The idea that writing has momentum is related but slightly different. In physics momentum has a vector, that is momentum describe both how much (usually velocity) something is moving and in which direction. Something with a large amount of momentum can be light but moving very fast or very large and moving slowly. Momentum measures how ‘resistant’ a moving object is to changing that vector.

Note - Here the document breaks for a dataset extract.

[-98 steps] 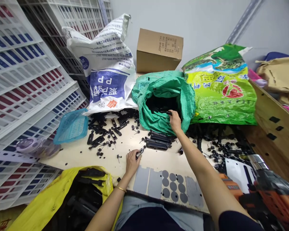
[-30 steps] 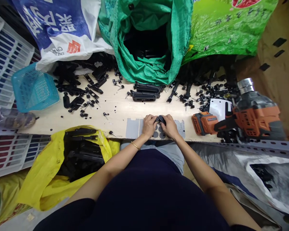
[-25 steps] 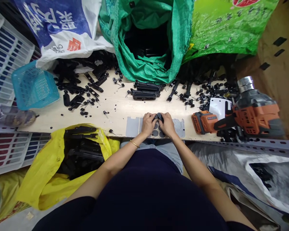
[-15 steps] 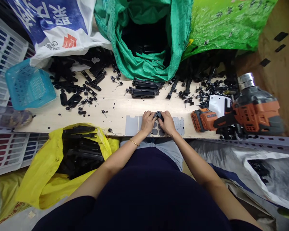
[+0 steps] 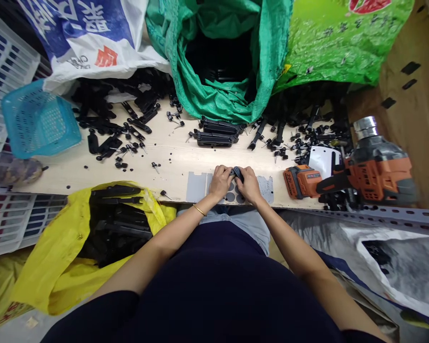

When I near the start of a story for which I have an outline I will refer to that outline often the outline gives me the direction that the story needs to travel. But as I get deeper and deeper into the story I check the outline less and less. At this point the story is moving in its direction, the vector has been set and it fights a change in that. I find it fascinating that the shape of the story tends to confirm with what I laid out in the outline but now instead of checking that document for the next scene that outlines scene simply falls into place organically.

In the end I land where I had predicted, the story wraps up the way I expected and then I have start the process all over again for the next tale.